Parallèlement, la ministre allemande de la Culture avait d’ores et déjà annoncé un fonds d’aide d’urgence pour le secteur du spectacle vivant en Allemagne, tandis que d'autres initiatives ont suivi à l'étranger, comme la création du syndicat des Artistes Lyriques d’Espagne (A.L.E).

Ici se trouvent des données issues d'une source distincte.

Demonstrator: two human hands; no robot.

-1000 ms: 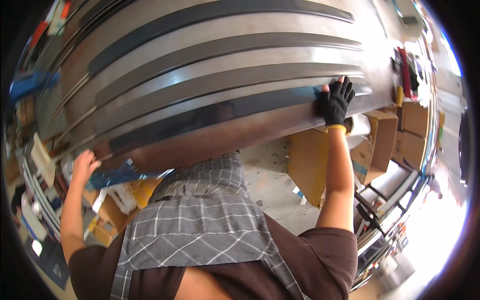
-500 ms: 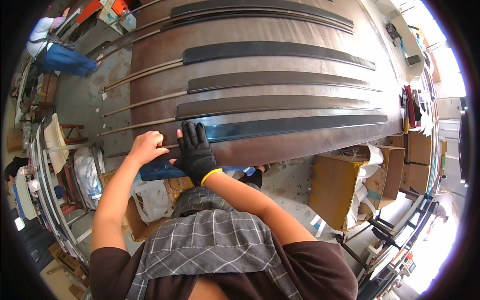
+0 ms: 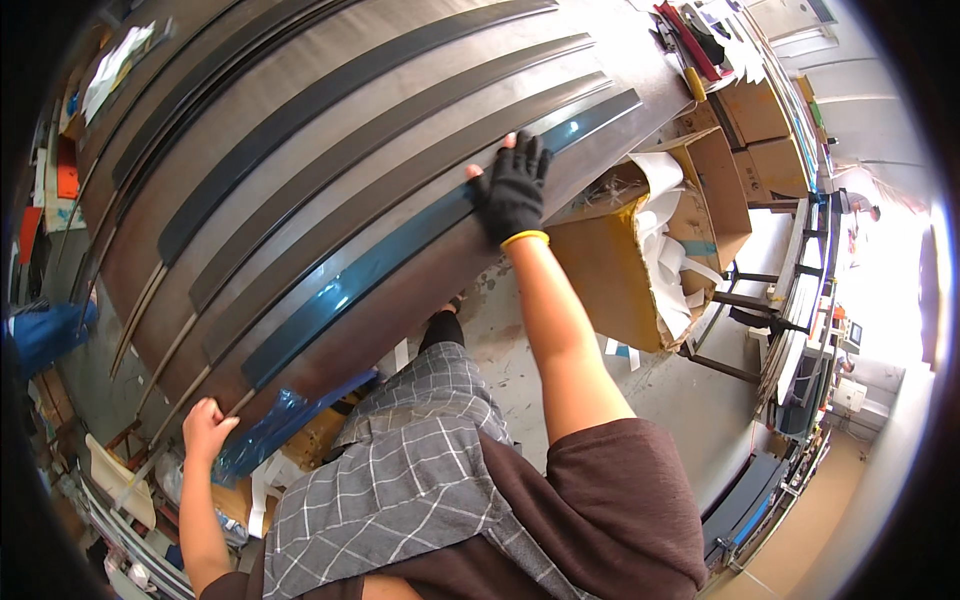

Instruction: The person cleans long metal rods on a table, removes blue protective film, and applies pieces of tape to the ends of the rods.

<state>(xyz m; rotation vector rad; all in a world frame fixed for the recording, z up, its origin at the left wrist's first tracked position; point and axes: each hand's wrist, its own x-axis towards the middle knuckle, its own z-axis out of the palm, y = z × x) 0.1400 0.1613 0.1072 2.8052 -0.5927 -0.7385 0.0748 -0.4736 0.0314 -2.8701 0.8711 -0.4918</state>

Le monde culturel de l'Espagne a d'ailleurs connu une crise suite à la déclaration maladroite du ministre de la Culture et du Sport espagnol, José Manuel Rodriguez Uribes, considérant que la crise est sanitaire et qu'il « ne s’agit pas d’une crise de la culture, du sport ou du tourisme ». On s'en doute, les propos du ministre ont été mal perçus par les artistes, qui initiaient une « grève de la culture » et la suspension de l'ensemble des diffusions culturelles en ligne les 10 et 11 avril, revandiquant ainsi l'urgente nécessité de mesures face à cette crise exceptionnelle.

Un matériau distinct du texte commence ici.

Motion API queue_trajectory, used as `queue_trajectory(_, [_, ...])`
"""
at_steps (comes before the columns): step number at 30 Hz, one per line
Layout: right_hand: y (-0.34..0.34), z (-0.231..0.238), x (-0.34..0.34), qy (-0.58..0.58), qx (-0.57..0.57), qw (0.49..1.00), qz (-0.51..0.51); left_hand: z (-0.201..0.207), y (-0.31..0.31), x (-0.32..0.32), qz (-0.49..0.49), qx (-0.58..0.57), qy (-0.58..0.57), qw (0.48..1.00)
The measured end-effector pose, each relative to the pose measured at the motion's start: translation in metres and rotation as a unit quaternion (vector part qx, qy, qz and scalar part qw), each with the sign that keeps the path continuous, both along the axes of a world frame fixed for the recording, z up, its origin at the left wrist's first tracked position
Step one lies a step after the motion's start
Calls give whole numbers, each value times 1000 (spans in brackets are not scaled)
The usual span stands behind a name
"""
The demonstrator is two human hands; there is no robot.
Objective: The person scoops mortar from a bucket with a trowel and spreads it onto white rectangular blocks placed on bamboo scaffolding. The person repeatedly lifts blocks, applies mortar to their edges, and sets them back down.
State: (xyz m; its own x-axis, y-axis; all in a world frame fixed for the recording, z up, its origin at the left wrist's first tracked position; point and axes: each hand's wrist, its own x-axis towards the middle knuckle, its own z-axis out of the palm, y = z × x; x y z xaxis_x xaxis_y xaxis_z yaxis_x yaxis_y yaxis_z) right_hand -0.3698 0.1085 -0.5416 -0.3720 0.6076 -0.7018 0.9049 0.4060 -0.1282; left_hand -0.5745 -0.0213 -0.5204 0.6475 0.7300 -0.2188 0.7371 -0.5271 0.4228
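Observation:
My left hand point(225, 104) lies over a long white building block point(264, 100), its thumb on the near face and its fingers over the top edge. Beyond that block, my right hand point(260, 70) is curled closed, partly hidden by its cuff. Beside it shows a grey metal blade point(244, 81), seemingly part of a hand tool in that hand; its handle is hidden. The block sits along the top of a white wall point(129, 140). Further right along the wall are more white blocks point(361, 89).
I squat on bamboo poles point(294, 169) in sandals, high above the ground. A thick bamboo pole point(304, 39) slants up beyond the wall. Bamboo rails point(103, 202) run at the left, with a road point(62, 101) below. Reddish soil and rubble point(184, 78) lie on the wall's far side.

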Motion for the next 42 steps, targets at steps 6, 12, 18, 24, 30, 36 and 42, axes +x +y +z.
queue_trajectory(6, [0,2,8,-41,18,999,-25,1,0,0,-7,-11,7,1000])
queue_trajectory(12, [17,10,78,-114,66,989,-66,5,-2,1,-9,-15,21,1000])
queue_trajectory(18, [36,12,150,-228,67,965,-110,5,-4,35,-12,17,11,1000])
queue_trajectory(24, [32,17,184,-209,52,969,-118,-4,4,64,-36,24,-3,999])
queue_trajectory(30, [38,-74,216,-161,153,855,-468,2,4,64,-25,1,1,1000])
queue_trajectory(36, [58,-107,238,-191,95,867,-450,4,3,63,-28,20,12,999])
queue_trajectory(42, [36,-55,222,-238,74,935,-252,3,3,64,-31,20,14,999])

En Australie, la soprano Nicole Car a pour sa part lancé Freelance Artist Relief Australia, une levée de fonds visant à pallier aux pertes financières des artistes lyriques australiens freelances, qui ne travaillent plus suite aux mesures sanitaires visant à endiguer la pandémie de Covid-19 (voir sa vidéo sur Twiter). Une initiative suivie puisqu'elle aurait déjà permi de récolter plus de 150 000 dollars (sur le million visé). Un site officiel a par ailleurs été créé afin de contribuer à cette initiative, ainsi qu'un compte Twitter. Quant à la somme perçue, elle sera reversée aux artistes australiens selon différents critères, comme le coût de la vie ou le facteur environnemental, et ne couvriront que les performances touchées à partir du 16 mars 2020.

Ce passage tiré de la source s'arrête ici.